Review of a nursing progress note from 5/18/25, reveals that shortly after 1:00 AM the bed alarm sounded in Patient #1's room. Upon arrival, the assigned nurse observed Patient #1 standing beside the hospital bed, actively pulling out his/her IV's and pulling off his/her cardiac monitor wires. As the nurse approached, Patient #1 began swinging his/her arms/fists hitting the nurse in the face and charging toward the nurse. During the event, Patient #1 was described as "...not redirectable". The nurse called for help and additional staff arrived to assist with the management of Patient #1's unexpected behavior. The Code Green procedure was activated which brings a rapid response of additional staff to assist during a security incident. Per the Code Green Response Checklist, the call was initiated at 1:03 AM and cleared at 1:12 AM, as staff assisted getting Patient #1 resettled back in his/her hospital room and bed.

At the time of the incident on 5/18/25, the nurse who experienced the assault by Patient #1, decided to press criminal charges against Patient #1. A call was made to the police department by a member of the hospital nursing administration. Shortly after the event, and per the police report the "Initial Call Information" dated 5/18/25 at 01:15 officers were dispatched and were on-site at the hospital at 01:21:21 on 5/18/25. A statement was obtained by police from the nurse, regarding the event involving Patient #1. Staff then proceeded to allow the police to investigate and interview Patient #1, only minutes after the event. Patient #1 was in an altered mental state and identified later to be experiencing symptoms of Hospital Delirium. [Per the New England Journal of Medicine published 10/12/2017/VOL. 337 NO 15- "Delirium is also known as acute confusional state, altered mental status....that is extremely common among hospitalized elders......" In addition, "... the presence of delirium requires: acute change in mental status.....inattention, disorganized thinking and altered level of consciousness"]. Despite the symptoms of Hospital Delirium, Patient #1 was experiencing, hospital staff allowed Patient #1 to be questioned by police. In addition, although Patient #1's family requested to be notified of any changes or issues associated with Patient #1, hospital staff failed to contact them, thus eliminating an additional opportunity to provide emotional support, reorientation and comfort during this acute incident. Per interview on 8/12/25 at 4:08 PM, a family member of Patient #1 confirmed staff failed to notify him/her regarding the incident.

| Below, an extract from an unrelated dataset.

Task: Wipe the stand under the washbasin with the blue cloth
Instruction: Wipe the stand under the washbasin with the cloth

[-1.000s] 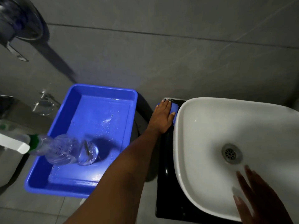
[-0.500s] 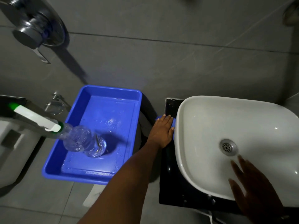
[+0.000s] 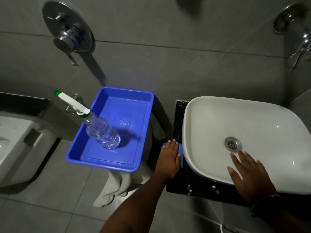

The police report states, Patient #1 was asked "......to explain what happened during the incident." Patient #1 told the police officer s/he did not remember. " S/he stated s/he did not even know where s/he was when s/he work up". Patient #1 acknowledged "I did punch a lady". The patient then further stated an incident happened when s/he was waking up but did not recall...."doing it". The patient, still with symptoms of delirium, was then given a citation to appear in court.

Further interview with Patient #1's family, noted that their family member had only limited recall and when informed of the charges of assault against Patient #1, s/he experienced significant emotional response and disbelief. Patient #1 was discharged on 5/19/25.